Risto Haimelin discusses the ‘new winds’ that are blowing through the marine meteorological measurements market
The wind measuring equipment on board should be regarded as navigational equipment that provides wind information necessary for safe navigation, in addition to serving as a general meteorological instrument. The wind measuring equipment is one of the most important equipment onboard a ship as it gives wind condition required for safe navigation. It is therefore important that the wind measuring equipment is in well functioning order and can be relied upon to provide sufficient, correct and reliable information. The above is stated in the IMO Sub-Committee on Safety of Navigation work programme proposal for developing new provisions and performance standards on wind measuring equipment.
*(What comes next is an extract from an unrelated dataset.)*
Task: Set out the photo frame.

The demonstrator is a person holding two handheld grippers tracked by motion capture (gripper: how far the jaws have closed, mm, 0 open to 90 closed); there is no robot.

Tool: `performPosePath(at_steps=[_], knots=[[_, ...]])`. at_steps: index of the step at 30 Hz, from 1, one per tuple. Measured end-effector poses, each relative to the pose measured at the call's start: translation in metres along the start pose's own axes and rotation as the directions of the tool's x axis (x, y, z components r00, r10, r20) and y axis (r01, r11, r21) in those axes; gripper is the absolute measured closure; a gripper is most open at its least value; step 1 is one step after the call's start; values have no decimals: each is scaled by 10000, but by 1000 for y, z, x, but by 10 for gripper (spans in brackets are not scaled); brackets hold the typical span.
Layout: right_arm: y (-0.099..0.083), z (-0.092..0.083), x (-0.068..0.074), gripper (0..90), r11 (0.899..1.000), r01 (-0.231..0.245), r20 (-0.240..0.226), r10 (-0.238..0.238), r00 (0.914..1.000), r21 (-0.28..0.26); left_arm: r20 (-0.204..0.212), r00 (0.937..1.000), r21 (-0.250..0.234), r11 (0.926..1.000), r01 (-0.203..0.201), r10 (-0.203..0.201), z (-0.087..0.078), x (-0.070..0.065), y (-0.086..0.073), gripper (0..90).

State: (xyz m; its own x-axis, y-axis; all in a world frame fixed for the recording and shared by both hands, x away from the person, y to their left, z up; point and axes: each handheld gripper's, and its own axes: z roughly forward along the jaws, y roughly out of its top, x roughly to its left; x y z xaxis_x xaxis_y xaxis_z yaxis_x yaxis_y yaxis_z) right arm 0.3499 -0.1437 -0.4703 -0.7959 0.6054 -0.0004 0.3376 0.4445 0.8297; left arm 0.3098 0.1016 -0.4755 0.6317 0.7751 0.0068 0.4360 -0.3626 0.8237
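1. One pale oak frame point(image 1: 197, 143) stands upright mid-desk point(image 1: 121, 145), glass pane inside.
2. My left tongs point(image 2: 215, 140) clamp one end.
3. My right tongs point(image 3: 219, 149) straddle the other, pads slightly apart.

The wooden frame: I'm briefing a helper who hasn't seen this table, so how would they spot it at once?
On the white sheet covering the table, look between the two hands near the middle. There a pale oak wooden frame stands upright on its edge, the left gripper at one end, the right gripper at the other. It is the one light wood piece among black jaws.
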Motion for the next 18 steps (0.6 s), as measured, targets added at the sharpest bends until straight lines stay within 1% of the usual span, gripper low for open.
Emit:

The proposal demonstrates the status of meteorological instrumentation in maritime use. While everyone agrees that knowing weather and its behavior is one of the core skills needed on sea, the industry regulations and implementation of weather instruments are frequently failing to meet the need. Too often mariners are making their decisions based on information that they know is suspicious due to unreliable instruments or compromised installation of the equipment.
Knowing weather and its impact to operations is an essential part of operative decision making. Different kinds of applications emphasize different weather phenomena and information:
Apart from research vessels, weather instrumentation is rarely specified in a detailed manner, which would help the integrators installing the systems to emphasize the importance of the quality of the whole data chain. Typically the integrators’ main field of expertise is not with meteorological instruments, and therefore they rely on recommendations of the consultants that are drafting the specifications. The consultants in turn may base their designs on past experience (old equipment) or incomplete standards. As an outcome, new technologies are being adapted slowly, and gains from them delayed. A practical example of such phenomenon is the adaptation of ultrasonic wind sensors.
Several tests show that the ultrasonic sensors outperform the mechanical ones in data consistency and accuracy, particularly in cold climates and turbulent environments. The digital output of the ultrasonic sensors and the excellent agreement with geometrical functions also allow real-time correction of the data in high roll or pitch situations, with fairly simple algorithms. One very important justification for ultrasonic technology in marine and offshore applications is that the sensors are practically maintenance free because they have no moving parts. The bearings of the mechanical sensors require frequent maintenance in a maritime environment, which is an additional thing to worry about when maintaining a vessel. The slow degrading of the bearings won’t often be recognized, and the measurements start showing slower wind speeds than before, if maintenance is neglected. In cold climates, freezing can cause similar effects since heating is much more difficult to arrange on light cups or propeller wings of the mechanical sensors than on the ultrasonic transducers. Digital sensors can also be directly integrated into bridge systems without any signal converters, which makes the true wind calculation with speed and heading from the navigation system easier.
Even the best equipment can provide in improper measurements, if the siting and installation is not properly done. For example, ships and offshore installations are a very challenging environment for wind sensor siting. It is hard to find a spot where the wind fields would not be obstructed by masts, cranes, lights, antennas or by any other obstruction found on modern vessels.
These obstructions cause turbulence and speed differences in the wind field. Finding a good site requires understanding of the wind behavior, and even then it might be impossible to site a single sensor in such way that it gives good reliable data in all conditions. Instead of making questionable compromises on installation, a simple solution would be to install more than one sensor to cover all wind directions.
The global trend to increase the integration of automatic systems extends to the meteorological information systems as well. Beside the on-board weather data, there is plenty of weather information available from sources available on the internet. The on-board measurement information can be integrated to these data sources to improve the quality and coverage of data. Broadband information systems also allow automatic sharing of meteorological data between vessels. The sharing of data puts additional emphasis on data quality, because the data from all individual users becomes visible to all users of the integrated system.
To increase the reliability of weather information in maritime traffic and offshore operations, the vessel buyers and builders should pay more attention the importance of proper meteorological measurement, and consider the whole instrumentation from sensors to displays as one entity. The design, manufacturing, siting and installation should all be done in a professional manner
by persons who have experience on the systems, rather than the maritime consultants or telecom system integrators who lack adequate training in maritime weather measurement.